The term of office of the new Board of Directors is five years, extending until the first, after its expiry, Regular General Assembly.
It is noted that the above composition of the Board of Directors is in accordance with the provisions of the Suitability Policy of the members of the Board of Directors.
The above Board of Directors will be constituted in a body by its decision, observing the provisions of Law 4706/2020.
5. Approved the election of a new audit committee which is mixed and consists of one (1) independent non-executive member of the Board of Directors, two (2) dependent members of the Board of Directors, two (2) independent third-party members, thus fully meeting the conditions of as above law while being able to implement the powers and obligations defined in paragraph 3 of article 44 of the above law.

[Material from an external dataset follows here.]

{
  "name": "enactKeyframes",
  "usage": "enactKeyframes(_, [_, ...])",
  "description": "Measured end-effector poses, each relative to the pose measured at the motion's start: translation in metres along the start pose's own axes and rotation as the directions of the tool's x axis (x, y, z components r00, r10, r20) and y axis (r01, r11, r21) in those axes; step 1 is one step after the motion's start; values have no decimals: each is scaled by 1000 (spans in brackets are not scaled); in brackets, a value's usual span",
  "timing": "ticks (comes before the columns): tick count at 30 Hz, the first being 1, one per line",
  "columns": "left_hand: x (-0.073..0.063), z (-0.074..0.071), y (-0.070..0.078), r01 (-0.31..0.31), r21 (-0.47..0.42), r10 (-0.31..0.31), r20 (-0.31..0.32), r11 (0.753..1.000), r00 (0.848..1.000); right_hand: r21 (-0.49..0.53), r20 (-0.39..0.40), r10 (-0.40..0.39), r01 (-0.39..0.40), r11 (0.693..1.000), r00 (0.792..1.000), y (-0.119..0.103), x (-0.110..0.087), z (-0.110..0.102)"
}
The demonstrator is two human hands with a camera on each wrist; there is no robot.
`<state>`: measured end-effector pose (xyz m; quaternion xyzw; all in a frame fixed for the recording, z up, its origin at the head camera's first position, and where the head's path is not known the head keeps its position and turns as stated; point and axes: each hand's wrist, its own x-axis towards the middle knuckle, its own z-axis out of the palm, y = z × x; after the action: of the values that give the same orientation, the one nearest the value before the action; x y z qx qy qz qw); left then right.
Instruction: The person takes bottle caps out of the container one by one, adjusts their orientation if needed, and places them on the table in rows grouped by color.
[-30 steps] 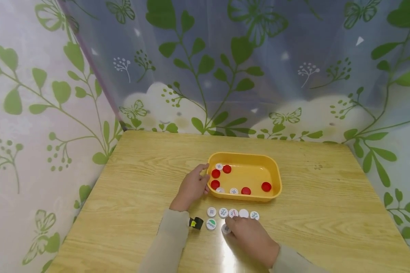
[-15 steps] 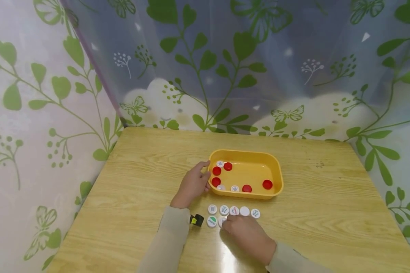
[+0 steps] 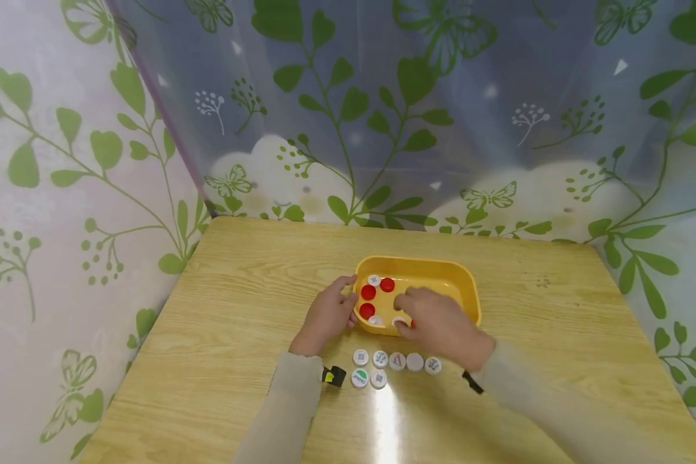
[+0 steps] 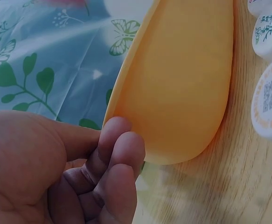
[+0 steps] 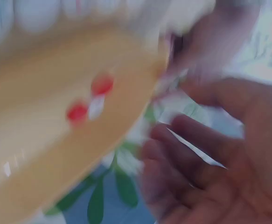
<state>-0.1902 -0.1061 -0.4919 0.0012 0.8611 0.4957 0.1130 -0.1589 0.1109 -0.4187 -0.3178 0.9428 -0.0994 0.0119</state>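
Note:
A yellow plastic tray sits on the table with red bottle caps and white ones inside. My left hand holds its left end, fingertips curled against the outer wall in the left wrist view. Over the tray's middle is my right hand, its fingers loosely bent and apart, with nothing seen between them. It hides part of the tray and some caps; its wrist view is blurred. In front of the tray stand white printed caps: several in a back row, two in a front row.
The wooden table runs back to a leaf-patterned curtain. A similar curtain hangs along the left side. Black straps show at both wrists, and light glares off the table near me.
My right hand has let go of the white cap, left beside the green-printed one in the front row. It has moved up and away over the tray. My left hand stays put.

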Motion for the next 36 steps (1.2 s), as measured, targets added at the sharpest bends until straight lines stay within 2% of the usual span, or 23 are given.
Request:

The new committee consists of the following members:
Polyzois Duke of Stephen
Nikolaos Pappas of Philippou
Ioannis Stavrou of Georgiou
Odysseus Spyroglou of Cleomenes
Vasilios Alexopoulos of Alexios
6. Approved the remuneration report of the company’s Board of Directors for the year 2021 in accordance with article 112 of Law 4548/2018.
7. Approved the paid fees for the employment of shareholders, members of the Board of Directors and related parties for the 2021 financial year and pre-approved the fees for the employment of shareholders and members of the Board of Directors and related parties for the 2022 financial year.

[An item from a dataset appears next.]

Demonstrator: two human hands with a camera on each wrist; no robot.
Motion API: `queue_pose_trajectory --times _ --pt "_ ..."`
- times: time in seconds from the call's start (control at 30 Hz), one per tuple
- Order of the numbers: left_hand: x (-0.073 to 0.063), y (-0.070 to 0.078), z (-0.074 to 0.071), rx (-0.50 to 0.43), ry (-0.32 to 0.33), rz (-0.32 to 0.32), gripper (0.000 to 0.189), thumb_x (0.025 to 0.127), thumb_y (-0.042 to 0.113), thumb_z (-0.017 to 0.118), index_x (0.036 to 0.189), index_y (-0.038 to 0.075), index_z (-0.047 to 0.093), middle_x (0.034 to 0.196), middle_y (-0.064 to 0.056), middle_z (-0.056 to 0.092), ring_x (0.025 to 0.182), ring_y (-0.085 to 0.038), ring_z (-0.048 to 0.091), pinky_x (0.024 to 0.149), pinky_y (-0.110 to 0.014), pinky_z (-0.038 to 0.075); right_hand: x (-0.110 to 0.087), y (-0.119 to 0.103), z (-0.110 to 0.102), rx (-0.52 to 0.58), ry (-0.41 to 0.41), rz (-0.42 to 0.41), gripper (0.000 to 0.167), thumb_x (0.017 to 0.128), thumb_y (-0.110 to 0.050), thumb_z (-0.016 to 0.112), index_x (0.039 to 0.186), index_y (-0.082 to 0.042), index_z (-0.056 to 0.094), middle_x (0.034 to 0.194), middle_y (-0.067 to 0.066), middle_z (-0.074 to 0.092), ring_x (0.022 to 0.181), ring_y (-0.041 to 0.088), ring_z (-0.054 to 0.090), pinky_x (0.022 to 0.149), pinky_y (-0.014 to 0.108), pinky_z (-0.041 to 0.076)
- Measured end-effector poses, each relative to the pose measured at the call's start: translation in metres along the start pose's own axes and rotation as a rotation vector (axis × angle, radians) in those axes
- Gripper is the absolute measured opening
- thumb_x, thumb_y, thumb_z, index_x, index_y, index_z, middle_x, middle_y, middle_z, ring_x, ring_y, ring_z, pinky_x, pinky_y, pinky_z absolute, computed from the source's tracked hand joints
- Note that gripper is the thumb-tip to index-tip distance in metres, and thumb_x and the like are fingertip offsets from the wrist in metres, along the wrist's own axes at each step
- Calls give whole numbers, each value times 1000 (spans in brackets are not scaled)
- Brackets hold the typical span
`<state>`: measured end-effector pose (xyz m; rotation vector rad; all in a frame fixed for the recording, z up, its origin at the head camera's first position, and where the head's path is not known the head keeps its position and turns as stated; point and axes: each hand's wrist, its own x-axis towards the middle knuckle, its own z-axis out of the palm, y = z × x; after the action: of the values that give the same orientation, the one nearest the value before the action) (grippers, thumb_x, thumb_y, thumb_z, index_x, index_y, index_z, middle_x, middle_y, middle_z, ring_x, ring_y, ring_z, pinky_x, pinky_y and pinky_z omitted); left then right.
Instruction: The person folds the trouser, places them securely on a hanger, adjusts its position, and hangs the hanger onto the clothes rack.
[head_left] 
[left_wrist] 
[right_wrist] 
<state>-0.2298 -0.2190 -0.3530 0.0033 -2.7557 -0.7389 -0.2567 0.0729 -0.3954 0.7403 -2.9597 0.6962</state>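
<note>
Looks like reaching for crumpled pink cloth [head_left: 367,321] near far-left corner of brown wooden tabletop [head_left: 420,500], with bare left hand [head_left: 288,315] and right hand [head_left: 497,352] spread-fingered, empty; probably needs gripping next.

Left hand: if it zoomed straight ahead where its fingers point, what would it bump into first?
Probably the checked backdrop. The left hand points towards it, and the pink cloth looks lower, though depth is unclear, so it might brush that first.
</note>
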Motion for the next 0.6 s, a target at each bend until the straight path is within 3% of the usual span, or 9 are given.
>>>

8. Approved the acquisition by the Company of own shares up to 10% of the share capital, in accordance with the provisions of article 49 of Law 4548/2020, based on the current prices at the Stock Exchange with a limit of up to twice the nominal value of the share . The shares will be retained for future use either as a means of payment, with the aim of exchanging with shares of another company or will be allocated, in the context of a future decision, to the company’s staff or members of the Board of Directors. thereof, in compliance with the conditions provided for in articles 113 and 114 of Law 4548/2018. He also authorized the Board of Directors to make use of this decision at its discretion and according to the conditions of the Market.
9. Finally, Messrs. shareholders were informed about various issues related to the development and activities of the company.
In the first half of 2022, the company’s turnover was significantly increased, compared to the corresponding half of 2021, due to the subsidence of the effects of Covid-19 and at the same time the achievement of significant new sales of the company’s software products to large companies in the field of food.
In the Greek market, the company proceeded to conclude new important agreements with large industries in the food sector for the full implementation of the integrated business software suite ERP-WMS-PMS-CRM-MOBILE-BI.
The Company continues its efforts to expand the activity of installing CMS applications for Casinos as well as ERM applications for Academic Institutions in foreign countries and in Greece. These actions include participation in specialized exhibitions for Casino technology systems and academic institutions as well as exploring partnerships with companies in the field.